House Delays Army Plan to Move Jobs to Ft. Belvoir
Friday, May 18, 2007
The House of Representatives approved a provision yesterday barring the Army from moving thousands of jobs to Fort Belvoir in southeastern Fairfax County until the necessary transportation improvements are in place.
If approved by the Senate, the provision could delay the Army's plans to move the jobs to Fort Belvoir by 2011. The measure was inserted into a defense spending bill; the Senate is scheduled to debate its version of the bill next month.
Rep. James P. Moran Jr. (D-Va.) introduced the amendment, which requires that hundreds of millions of dollars in road and transit improvements be made before the Army moves 9,000 jobs from Arlington County to Fort Belvoir.
The shift, part of a larger plan to transfer 22,000 military and civilian jobs to Fort Belvoir and the nearby Engineering Proving Ground, was the result of the federal base realignment and closure process. It is intended to save money and also help comply with guidelines for more secure military operations since the Sept. 11, 2001, attacks. Fort Belvoir, set well back from Route 1, is better protected against truck bombs than the leased office space in Crystal City, where many of the jobs are now.
But the transfer has incensed local officials and some congressional leaders, who say the Army's plans will create a traffic nightmare around Fort Belvoir. The post is served primarily by a single, congested road -- Route 1 -- and the proving ground is served by Backlick and Rolling roads. With 22,000 jobs headed to the post, most of them at the proving ground, southern Fairfax will be overwhelmed, critics say.
"The Army Corps of Engineers completed a study that said if you move all these people without improving the transportation network, it will create a two- to four-hour delay getting to and from work," said Moran, whose district includes Arlington and parts of Fairfax. He added that if his amendment forces the Army to delay or alter the move to Fort Belvoir, so much the better.
"These people are in leased office space," Moran said of the 9,000 jobs in Arlington. "They have existing leases. They're on Metro stops. There's really no compelling reason to move to Fort Belvoir, particularly if you don't have the roads in place."

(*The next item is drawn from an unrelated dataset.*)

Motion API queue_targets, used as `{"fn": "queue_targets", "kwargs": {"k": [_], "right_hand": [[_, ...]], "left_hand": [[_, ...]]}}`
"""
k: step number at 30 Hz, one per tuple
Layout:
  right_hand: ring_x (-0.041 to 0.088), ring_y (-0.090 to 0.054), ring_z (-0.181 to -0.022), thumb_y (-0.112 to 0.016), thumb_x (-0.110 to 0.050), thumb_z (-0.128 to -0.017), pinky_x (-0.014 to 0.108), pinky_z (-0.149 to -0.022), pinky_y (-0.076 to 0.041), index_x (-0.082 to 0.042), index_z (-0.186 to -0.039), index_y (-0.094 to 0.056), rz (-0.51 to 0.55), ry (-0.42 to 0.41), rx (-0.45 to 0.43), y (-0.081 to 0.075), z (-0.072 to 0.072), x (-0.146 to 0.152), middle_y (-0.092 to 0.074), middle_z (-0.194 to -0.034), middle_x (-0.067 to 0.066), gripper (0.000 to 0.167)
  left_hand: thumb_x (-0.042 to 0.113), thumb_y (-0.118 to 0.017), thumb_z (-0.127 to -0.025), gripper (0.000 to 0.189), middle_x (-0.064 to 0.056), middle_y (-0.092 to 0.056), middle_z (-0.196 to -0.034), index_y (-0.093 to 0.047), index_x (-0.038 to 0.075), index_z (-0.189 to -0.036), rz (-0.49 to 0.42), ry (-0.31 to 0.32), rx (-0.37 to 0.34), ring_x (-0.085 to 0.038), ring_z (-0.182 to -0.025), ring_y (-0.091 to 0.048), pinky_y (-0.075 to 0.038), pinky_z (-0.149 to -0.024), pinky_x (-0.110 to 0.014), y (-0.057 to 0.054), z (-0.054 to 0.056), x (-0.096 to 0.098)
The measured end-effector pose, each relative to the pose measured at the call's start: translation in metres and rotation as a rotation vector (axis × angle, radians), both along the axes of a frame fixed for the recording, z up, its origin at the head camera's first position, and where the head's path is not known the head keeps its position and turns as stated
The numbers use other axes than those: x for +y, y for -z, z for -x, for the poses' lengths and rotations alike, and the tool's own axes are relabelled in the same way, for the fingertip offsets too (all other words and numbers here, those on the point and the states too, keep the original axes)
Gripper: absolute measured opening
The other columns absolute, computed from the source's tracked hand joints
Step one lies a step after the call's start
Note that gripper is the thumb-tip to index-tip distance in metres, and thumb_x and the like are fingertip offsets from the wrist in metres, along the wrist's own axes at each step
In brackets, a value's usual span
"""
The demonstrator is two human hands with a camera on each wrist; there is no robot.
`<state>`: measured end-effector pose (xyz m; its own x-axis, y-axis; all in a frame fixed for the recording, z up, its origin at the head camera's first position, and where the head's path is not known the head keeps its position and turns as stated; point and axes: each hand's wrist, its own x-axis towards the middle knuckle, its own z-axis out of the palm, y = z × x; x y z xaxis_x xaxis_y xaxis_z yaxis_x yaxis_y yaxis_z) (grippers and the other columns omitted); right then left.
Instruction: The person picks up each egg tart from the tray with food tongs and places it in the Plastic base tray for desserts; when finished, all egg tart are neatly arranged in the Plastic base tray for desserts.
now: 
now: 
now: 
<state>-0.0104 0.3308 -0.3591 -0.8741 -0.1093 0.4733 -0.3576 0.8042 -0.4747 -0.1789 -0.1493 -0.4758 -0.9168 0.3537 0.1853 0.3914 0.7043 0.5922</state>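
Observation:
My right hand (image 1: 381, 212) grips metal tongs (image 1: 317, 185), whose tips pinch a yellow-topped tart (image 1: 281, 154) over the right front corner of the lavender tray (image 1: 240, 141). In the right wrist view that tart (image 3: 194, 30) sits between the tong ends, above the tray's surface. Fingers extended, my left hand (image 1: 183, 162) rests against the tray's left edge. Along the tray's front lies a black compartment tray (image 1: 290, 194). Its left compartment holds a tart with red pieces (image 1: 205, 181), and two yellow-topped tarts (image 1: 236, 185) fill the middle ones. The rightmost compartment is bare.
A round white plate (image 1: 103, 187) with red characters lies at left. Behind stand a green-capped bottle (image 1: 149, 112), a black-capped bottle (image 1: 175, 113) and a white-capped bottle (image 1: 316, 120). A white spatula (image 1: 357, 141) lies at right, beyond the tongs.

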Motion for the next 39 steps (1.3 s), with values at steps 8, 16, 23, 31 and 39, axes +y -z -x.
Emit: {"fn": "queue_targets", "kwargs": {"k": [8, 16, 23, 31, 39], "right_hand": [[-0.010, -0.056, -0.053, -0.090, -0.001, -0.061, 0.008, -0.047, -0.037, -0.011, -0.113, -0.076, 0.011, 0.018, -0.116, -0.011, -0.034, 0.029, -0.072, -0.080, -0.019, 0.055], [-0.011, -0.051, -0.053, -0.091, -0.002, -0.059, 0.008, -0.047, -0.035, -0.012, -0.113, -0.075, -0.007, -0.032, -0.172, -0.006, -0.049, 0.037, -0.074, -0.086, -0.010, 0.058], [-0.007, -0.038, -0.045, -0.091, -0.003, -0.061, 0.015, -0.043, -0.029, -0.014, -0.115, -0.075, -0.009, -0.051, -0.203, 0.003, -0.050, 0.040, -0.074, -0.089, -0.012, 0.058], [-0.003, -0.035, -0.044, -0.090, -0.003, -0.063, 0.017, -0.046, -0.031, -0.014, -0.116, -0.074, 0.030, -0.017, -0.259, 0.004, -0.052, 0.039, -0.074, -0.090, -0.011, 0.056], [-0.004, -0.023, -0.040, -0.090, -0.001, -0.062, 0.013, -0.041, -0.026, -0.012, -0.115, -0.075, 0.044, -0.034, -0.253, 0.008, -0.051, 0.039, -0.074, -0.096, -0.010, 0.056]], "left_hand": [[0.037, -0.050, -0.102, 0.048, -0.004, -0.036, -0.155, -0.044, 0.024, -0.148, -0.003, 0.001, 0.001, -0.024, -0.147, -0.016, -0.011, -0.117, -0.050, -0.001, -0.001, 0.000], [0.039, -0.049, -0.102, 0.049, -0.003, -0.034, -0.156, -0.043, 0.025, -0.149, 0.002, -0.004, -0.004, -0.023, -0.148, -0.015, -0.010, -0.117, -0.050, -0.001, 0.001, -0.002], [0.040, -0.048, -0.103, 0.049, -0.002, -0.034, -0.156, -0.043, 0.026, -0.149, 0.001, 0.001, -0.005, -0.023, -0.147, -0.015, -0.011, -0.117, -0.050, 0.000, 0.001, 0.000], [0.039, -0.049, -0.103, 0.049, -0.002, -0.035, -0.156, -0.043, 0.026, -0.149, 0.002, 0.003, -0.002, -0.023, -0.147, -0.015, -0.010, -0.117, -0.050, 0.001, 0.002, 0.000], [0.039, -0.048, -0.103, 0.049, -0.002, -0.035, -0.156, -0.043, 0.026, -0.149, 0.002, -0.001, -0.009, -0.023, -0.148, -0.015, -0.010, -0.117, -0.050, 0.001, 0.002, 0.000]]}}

Specifically, Moran's amendment would require the Army to ensure that transportation improvements are "substantially" completed before the transfer takes place. The Army has identified 13 transportation projects, with an estimated cost of $446 million, as necessary to prevent roads near Fort Belvoir from experiencing greater congestion. The projects include completing the Fairfax County Parkway, widening Route 1 and adding bus lines to serve the post.
The requirement would give local, state and federal authorities more time to prepare for the transfer, Moran said. It also would give Arlington more time to prepare for the loss of 9,000 jobs from leased office space, primarily in Crystal City, he said.
"It sounds like common sense is breaking out all over," said Fairfax Supervisor T. Dana Kauffman (D-Lee), who has been pushing for the Army to consider moving some of the Arlington jobs to a General Services Administration warehouse near the Franconia-Springfield Metro station instead of Fort Belvoir. The Army has said that idea would take too long to plan and execute, but if roads must be built before the Fort Belvoir transfer can occur, perhaps the Springfield plan can be revived, Kauffman said.
Still, before the Moran provision becomes reality, the measure must clear the Senate. Sen. John W. Warner (R-Va.), a senior member of the Armed Services Committee, is likely to play a key role. Moran conceded that the Army probably will urge Warner to keep the provision out of the final spending bill.
Army spokesman Dave Foster said the Army does not comment on pending legislation. Warner spokesman John Ullyot said the senator has an interest in "timely" implementation of the latest base closure recommendations.
"It's iffy," Moran said. "This is the first time that any [base realignment] decision has been altered by Congress. John has a preference for tradition. [But] it's in the bill now.
"It will take an action on the part of the conferees to take it out."